**PROBLEM DETAILS**
Give the lines below again exactly, starting with the line that holds "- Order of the" and going on through the line that holds "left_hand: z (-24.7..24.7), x".

- - - - -

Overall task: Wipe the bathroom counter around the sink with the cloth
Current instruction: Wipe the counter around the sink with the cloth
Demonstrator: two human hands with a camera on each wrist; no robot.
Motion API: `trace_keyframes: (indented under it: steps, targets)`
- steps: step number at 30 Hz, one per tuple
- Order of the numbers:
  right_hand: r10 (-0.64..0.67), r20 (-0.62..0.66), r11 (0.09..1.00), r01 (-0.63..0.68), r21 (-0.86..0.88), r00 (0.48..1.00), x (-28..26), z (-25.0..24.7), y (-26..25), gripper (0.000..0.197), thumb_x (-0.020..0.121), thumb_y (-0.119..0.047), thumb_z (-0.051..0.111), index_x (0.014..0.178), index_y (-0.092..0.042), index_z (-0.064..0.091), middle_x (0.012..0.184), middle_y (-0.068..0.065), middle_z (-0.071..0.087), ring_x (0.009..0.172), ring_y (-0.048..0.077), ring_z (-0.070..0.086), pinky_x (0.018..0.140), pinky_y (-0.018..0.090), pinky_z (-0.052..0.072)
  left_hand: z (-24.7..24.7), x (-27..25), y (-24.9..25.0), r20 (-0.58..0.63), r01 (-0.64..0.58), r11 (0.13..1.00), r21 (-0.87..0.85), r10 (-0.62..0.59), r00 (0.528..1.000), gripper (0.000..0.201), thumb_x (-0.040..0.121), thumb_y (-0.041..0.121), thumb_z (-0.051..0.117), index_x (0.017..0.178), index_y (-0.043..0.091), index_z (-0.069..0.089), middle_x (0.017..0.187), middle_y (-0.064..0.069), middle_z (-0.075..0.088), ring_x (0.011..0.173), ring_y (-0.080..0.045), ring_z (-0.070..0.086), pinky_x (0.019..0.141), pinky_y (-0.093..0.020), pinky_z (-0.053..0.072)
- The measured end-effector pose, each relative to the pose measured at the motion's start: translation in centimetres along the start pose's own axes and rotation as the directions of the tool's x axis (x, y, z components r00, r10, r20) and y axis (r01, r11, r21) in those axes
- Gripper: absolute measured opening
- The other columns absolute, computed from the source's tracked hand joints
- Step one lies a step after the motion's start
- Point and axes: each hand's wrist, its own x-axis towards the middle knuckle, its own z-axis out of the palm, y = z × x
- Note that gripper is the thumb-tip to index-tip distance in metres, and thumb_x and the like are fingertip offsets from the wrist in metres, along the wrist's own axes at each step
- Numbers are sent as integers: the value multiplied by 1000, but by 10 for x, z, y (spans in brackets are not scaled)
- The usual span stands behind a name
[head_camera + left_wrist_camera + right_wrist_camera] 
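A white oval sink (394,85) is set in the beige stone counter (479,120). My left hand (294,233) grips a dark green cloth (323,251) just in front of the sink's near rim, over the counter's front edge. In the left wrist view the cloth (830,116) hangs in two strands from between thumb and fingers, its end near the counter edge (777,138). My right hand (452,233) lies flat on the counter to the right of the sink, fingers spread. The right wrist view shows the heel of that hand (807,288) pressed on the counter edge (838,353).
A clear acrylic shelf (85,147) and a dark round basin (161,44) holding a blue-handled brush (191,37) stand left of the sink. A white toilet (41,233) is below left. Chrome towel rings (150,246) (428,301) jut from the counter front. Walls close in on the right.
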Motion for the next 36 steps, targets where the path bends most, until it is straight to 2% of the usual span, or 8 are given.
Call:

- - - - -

**RESPONSE TO THE EXERCISE**
- Order of the numbers:
  right_hand: r10 (-0.64..0.67), r20 (-0.62..0.66), r11 (0.09..1.00), r01 (-0.63..0.68), r21 (-0.86..0.88), r00 (0.48..1.00), x (-28..26), z (-25.0..24.7), y (-26..25), gripper (0.000..0.197), thumb_x (-0.020..0.121), thumb_y (-0.119..0.047), thumb_z (-0.051..0.111), index_x (0.014..0.178), index_y (-0.092..0.042), index_z (-0.064..0.091), middle_x (0.012..0.184), middle_y (-0.068..0.065), middle_z (-0.071..0.087), ring_x (0.009..0.172), ring_y (-0.048..0.077), ring_z (-0.070..0.086), pinky_x (0.018..0.140), pinky_y (-0.018..0.090), pinky_z (-0.052..0.072)
  left_hand: z (-24.7..24.7), x (-27..25), y (-24.9..25.0), r20 (-0.58..0.63), r01 (-0.64..0.58), r11 (0.13..1.00), r21 (-0.87..0.85), r10 (-0.62..0.59), r00 (0.528..1.000), gripper (0.000..0.201), thumb_x (-0.040..0.121), thumb_y (-0.041..0.121), thumb_z (-0.051..0.117), index_x (0.017..0.178), index_y (-0.043..0.091), index_z (-0.069..0.089), middle_x (0.017..0.187), middle_y (-0.064..0.069), middle_z (-0.075..0.088), ring_x (0.011..0.173), ring_y (-0.080..0.045), ring_z (-0.070..0.086), pinky_x (0.019..0.141), pinky_y (-0.093..0.020), pinky_z (-0.053..0.072)

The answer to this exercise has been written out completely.